Pleșiță's various accounts implicated many other figures in Romania and abroad. Referring to his early activities in Cluj, he claimed first-hand information that poet and communist journalist Anatol E. Baconsky, later known for his dissenting opinions, was an informer of the Securitate (according to literary critic Paul Cernat, the version of events told by "a butcher" matched that of the Securitate's victims within the Sibiu Literary Circle). In the 1990s, former Securitate agents stated that the Soviet KGB had charged the Securitate with "infiltrating France." In his autobiography Red Horizons, Pleșiță's predecessor at the Foreign Intelligence Service, Pacepa, wrote that "Moscow attributed France as a field of action to the Romanian services." In a television interview in 1999, Pleșiță said that Ceauşescu and French Socialist Party leader François Mitterrand had had a "special relationship." Pleșiță also said Ceaușescu had directed at least 250,000 British pounds or $400,000 to Mitterrand's 1981 electoral campaign—which led to the first election of a Socialist President of France. In his retirement, Pleșiță stated that, during his time as head of the Foreign Intelligence Service, the Romanian government had assisted North Korean leader Kim Il Sung to hide a secret transfer of nuclear technology and equipment, to be used in the Asian country's non-civilian nuclear programme. Pleșiță said the transfer took place during a 1984 visit to Bucharest by Kim Il Sung. According to Pleșiță, "When leaving, the presidential train also had aboard the elements necessary for producing the nuclear bomb, which Ceaușescu had sold to his North Korean friend."

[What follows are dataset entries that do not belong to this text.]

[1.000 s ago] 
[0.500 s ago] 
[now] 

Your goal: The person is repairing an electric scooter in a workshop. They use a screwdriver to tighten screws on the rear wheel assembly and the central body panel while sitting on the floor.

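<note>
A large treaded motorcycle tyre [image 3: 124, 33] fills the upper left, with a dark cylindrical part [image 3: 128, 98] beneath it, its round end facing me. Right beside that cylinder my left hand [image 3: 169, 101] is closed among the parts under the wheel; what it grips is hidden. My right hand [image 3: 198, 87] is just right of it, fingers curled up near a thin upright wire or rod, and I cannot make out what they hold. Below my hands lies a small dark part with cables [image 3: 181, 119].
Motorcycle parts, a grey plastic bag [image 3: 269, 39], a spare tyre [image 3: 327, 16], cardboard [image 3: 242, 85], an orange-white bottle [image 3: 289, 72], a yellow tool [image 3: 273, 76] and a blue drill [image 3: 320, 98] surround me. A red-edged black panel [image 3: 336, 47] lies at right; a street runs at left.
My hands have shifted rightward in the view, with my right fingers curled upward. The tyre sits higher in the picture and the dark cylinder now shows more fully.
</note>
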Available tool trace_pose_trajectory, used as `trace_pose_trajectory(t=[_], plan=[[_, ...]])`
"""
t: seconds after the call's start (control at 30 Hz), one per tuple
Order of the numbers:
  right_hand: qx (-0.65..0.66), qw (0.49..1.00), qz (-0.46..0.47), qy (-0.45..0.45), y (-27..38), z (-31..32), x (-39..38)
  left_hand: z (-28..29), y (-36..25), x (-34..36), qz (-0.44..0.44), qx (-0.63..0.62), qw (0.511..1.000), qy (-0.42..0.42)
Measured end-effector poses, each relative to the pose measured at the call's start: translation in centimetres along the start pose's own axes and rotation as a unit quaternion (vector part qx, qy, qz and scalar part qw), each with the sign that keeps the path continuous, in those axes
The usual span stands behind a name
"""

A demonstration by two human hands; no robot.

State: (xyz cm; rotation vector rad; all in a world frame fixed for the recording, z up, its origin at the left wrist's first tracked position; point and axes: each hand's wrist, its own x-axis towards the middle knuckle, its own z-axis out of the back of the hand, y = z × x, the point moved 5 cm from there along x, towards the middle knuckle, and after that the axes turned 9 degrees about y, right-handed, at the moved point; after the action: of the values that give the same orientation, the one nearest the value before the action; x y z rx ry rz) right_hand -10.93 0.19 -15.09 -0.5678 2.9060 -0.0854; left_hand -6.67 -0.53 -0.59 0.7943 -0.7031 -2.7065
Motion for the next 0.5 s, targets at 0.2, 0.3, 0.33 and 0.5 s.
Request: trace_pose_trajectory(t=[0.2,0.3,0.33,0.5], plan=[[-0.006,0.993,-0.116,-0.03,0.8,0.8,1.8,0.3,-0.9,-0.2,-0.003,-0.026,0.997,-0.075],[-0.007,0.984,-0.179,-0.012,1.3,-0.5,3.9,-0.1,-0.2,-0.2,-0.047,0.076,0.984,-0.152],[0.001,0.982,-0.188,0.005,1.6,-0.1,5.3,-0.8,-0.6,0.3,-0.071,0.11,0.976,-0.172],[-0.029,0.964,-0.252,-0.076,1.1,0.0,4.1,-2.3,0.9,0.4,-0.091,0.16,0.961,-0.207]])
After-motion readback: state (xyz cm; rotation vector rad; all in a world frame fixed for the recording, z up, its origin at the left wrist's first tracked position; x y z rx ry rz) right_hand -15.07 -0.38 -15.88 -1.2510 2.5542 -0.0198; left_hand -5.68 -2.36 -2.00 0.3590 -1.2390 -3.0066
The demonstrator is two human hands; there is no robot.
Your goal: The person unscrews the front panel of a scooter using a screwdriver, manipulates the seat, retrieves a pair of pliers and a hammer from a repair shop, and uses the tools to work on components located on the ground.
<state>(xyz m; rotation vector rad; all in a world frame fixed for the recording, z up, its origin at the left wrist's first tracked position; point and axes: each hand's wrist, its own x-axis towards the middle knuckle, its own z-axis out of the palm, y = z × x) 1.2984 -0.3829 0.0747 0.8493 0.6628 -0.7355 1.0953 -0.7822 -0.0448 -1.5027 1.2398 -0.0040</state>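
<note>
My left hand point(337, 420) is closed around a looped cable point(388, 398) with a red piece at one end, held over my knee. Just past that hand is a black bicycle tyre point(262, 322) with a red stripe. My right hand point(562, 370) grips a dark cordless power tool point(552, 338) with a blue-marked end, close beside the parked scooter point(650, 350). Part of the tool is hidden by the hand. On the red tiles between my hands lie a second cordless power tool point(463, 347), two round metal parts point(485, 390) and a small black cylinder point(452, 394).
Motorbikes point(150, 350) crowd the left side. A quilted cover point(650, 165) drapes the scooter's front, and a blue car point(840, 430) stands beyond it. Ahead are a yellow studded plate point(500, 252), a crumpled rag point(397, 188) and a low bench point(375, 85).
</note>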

Pleșiță died in September 2009 at age 80, after spending three months in a Bucharest sanatorium allegedly run by the Romanian Intelligence Service (SRI). He had suffered from several illnesses, including diabetes, but the cause of death was given as complications from a concussion. During his funeral service, held at the Capu Dealu Romanian Orthodox church in Curtea de Argeș, the SRI, obeying the family's wish, is said to have prevented reporters from witnessing the event. Intelligence Service spokespersons denied that the institution had overseen either Pleșiță's hospitalisation or his funeral.